Strategies to Enhance Your Dividends with Municipal Bonds

Exploring Investment Opportunities for Dividend Growth
As the stock market continues its upward trend, you might find yourself considering various investment avenues such as bonds and real estate investment trusts (REITs) to manage risk while increasing dividend revenue.
This approach is not just advisable; it's a timely strategy worth exploring. In our previous discussion, we uncovered a straightforward method to diversify your portfolio while securing an impressive payout.
Utilizing Municipal Bonds for Tax Advantages
This brings us to one of my preferred income-generating assets: closed-end funds (CEFs), particularly those focused on municipal bonds. Municipal bonds, commonly referred to as 'munis,' are issued by state and local governments to support infrastructure projects. The alluring aspect? Their dividends are typically tax-free for most investors.
In this context, we'll analyze one overvalued muni-bond CEF poised for a drop and another that offers a 7.4% dividend while trading at a unique discount—approximately 10% below its perceived value.
Understanding Yield Differences and Tax Equivalence
The tax benefits associated with muni-bond CEFs can significantly alter your investment returns. For instance, while a particular muni-bond CEF may yield 8%, depending on your tax bracket, it could translate to an effective yield of up to 13% on a taxable-equivalent basis.
Even though we currently hold only one muni-bond CEF, the rationale is clear: when you observe the performance of benchmark index funds, high-yield bonds, and REITs, munis appear to lag in the first half of this year.
Performance Trends of Municipal Bonds
Despite their underwhelming performance, there’s a growing belief that municipal bonds will recover as investors, wary of a stock market correction, seek stable, high-yielding, and tax-advantaged alternatives. Over the past five years, the primary muni-bond index fund has seen little growth primarily due to the stock market's robust trajectory capturing investors' attention.

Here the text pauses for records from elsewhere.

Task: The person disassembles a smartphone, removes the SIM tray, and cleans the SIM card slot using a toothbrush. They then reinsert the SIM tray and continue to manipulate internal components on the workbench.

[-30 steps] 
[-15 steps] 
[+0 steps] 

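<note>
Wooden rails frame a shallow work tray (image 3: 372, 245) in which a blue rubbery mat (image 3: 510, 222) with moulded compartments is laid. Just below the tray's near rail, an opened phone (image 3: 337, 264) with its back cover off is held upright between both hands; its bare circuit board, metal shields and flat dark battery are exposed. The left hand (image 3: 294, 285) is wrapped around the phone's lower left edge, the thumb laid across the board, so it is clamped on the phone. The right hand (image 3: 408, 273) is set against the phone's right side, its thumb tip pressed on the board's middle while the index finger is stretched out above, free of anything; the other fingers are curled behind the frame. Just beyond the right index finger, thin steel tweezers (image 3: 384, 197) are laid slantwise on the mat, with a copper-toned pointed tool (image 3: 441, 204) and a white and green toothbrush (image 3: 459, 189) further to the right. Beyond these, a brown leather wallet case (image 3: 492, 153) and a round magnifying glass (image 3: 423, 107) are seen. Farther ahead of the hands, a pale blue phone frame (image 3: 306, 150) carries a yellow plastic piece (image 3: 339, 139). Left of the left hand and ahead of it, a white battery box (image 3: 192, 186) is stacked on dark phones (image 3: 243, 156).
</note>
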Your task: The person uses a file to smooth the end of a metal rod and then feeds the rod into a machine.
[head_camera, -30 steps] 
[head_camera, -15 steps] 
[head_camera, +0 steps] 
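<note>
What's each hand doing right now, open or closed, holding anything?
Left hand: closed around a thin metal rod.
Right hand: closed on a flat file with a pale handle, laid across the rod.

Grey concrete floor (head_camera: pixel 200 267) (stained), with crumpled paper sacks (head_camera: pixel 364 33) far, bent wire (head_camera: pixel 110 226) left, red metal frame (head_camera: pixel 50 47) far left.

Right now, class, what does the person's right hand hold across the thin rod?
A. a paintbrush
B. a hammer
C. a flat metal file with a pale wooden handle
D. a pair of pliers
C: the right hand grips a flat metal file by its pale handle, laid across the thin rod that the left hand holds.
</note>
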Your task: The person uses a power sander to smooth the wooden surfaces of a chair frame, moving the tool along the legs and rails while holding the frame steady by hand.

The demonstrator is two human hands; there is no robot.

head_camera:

Historically, when the muni-bond market experiences stagnation, it's usually followed by a resurgence, particularly if broader market corrections occur.
Historical Resilience of Municipal Bonds
For example, from 2007 to 2009, munis lagged but surged during the subsequent market downturn, providing investors with an annualized return of 8.3% over two years, even as stock prices plummeted.
A Glimpse into Current Market Conditions
As we navigated through the first half of the year, it seemed the stock market might repeat the events of nearly 20 years ago. However, the recovery can be attributed to the resilience of the economy, which remains strong in light of current challenges. This consistency in economic growth is something we have emphasized throughout this year.
Nonetheless, the performance of municipal bonds remains a focal point, with some investors taking a more aggressive approach.
A Closer Look at California’s Leading Muni-Bond CEF
Take for instance the Invesco California Value Municipal Income Trust (NYSE: VCV). Throughout 2025, its valuation fluctuated from a significant discount to a near 5% premium, meaning investors are currently overpaying for this CEF.
Unfortunately, this premium does not correspond to growth in the fund’s net asset value (NAV), which raises concerns about potential risks.
Discrepancy Between Portfolio Value and Market Price
In 2025, VCV's total NAV returns have dipped over 6%, highlighting a concerning disparity between price performance and its underlying asset value. The current market price is buoyed by investor expectations rather than a fundamental increase in value—an indicator that prompts a recommendation to re-evaluate any holdings in VCV.
While VCV is managed effectively and California’s tax revenue trends have been positive, the timing for purchasing this fund is not ideal as it’s currently overpriced compared to its historical valuation.
Identifying Alternative Investments with Greater Value
If you’re contemplating options in the muni-bond space, consider the abrdn National Municipal Income Fund (NYSE: VFL), which boasts a 6.2% yield and is trading at a 10.3% discount to NAV. This scenario presents a rare opportunity given its diversified bond portfolio and the inherent stability associated with municipal bonds.
Such compelling offers are unlikely to last long, making it an excellent time to evaluate your interest in municipal bonds, especially if you're seeking stability and yield without overpaying.
As the market continues to adjust and recover, focusing on reasonably priced municipal bond CEFs like VFL could be a prudent move in hedging against potential market volatility.
Frequently Asked Questions
What are municipal bonds?
Municipal bonds are debt securities issued by state and local governments to fund public projects, with tax-free interest for most investors.
Why invest in closed-end funds?
Closed-end funds offer investors a diversified portfolio with the potential for attractive yields, often focusing on specific asset classes like municipal bonds.
What risks are associated with municipal bonds?
Municipal bonds can be impacted by interest rate changes, credit quality of the issuer, and regional economic factors, potentially affecting returns.
How do tax advantages influence investing in munis?
Tax advantages enhance the effective yield for muni-bond investors, making them attractive to those in higher tax brackets.
What should investors look for in muni-bond CEFs?
Investors should assess the CEF's NAV performance, yield compared to market price, and historical management effectiveness before purchasing.